## Exercise
Beginning at the line containing "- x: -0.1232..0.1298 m" in the material below and ending at the line containing "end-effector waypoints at", return each line exactly and add nothing.

## Source data
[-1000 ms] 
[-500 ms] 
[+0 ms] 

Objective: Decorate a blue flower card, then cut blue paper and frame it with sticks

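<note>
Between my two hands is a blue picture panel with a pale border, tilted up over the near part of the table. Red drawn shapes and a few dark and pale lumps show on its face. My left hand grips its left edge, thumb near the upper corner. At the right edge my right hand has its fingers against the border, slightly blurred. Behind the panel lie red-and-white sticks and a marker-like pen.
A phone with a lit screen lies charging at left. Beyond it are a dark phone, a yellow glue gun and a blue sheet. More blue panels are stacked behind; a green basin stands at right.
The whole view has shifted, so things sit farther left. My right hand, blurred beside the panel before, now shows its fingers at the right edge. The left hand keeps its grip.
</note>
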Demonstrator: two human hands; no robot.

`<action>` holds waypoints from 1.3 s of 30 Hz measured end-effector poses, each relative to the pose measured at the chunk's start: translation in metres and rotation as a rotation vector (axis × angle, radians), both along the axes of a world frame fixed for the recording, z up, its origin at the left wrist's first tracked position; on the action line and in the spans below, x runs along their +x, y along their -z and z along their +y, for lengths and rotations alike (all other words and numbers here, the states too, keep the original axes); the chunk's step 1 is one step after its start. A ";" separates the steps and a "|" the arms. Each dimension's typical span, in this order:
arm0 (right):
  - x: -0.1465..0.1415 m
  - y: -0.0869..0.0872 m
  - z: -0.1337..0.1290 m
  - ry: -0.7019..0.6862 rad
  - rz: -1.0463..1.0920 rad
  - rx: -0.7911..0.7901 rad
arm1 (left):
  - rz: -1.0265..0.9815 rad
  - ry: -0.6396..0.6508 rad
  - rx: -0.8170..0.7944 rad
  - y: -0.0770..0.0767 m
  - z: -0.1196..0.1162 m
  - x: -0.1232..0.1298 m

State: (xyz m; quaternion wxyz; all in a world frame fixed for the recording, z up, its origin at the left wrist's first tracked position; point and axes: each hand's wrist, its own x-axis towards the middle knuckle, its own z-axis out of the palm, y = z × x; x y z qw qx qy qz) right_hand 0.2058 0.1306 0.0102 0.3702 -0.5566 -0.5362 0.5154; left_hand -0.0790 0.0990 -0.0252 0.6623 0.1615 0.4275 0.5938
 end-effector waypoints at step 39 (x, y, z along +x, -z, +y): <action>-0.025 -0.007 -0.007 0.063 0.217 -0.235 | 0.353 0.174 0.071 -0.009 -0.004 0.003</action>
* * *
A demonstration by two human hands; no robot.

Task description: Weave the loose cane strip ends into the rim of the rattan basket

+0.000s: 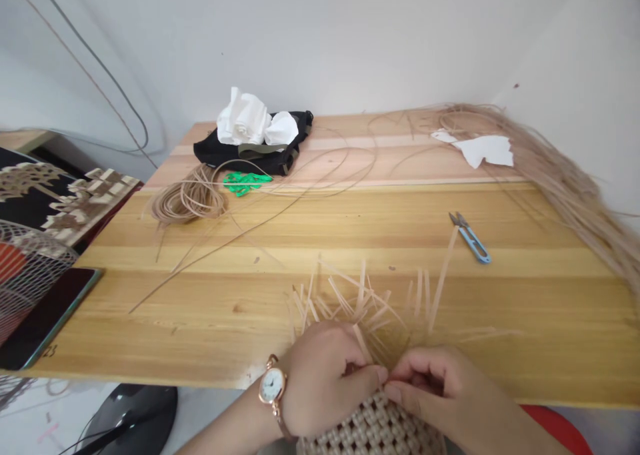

## Response
  - x: -0.1232..0.1298 m

State: (xyz m; quaternion wxyz; all in a world frame fixed for the recording, z up, its origin at the left wrist's first tracked position; point and axes: each hand's wrist, its own x-axis towards the middle knuckle, its own z-axis out of the palm, y = z × x; x y z qw qx qy qz) right_hand 0.2058 0.1306 0.0102 0.3702 -0.5566 -0.5362 0.5154; left_hand -0.0790 0.0990 -0.0252 0.6623 0.1615 0.4275 0.5938
 end-effector waypoints at step 39 (x, y, z along +x, -z, +y): <action>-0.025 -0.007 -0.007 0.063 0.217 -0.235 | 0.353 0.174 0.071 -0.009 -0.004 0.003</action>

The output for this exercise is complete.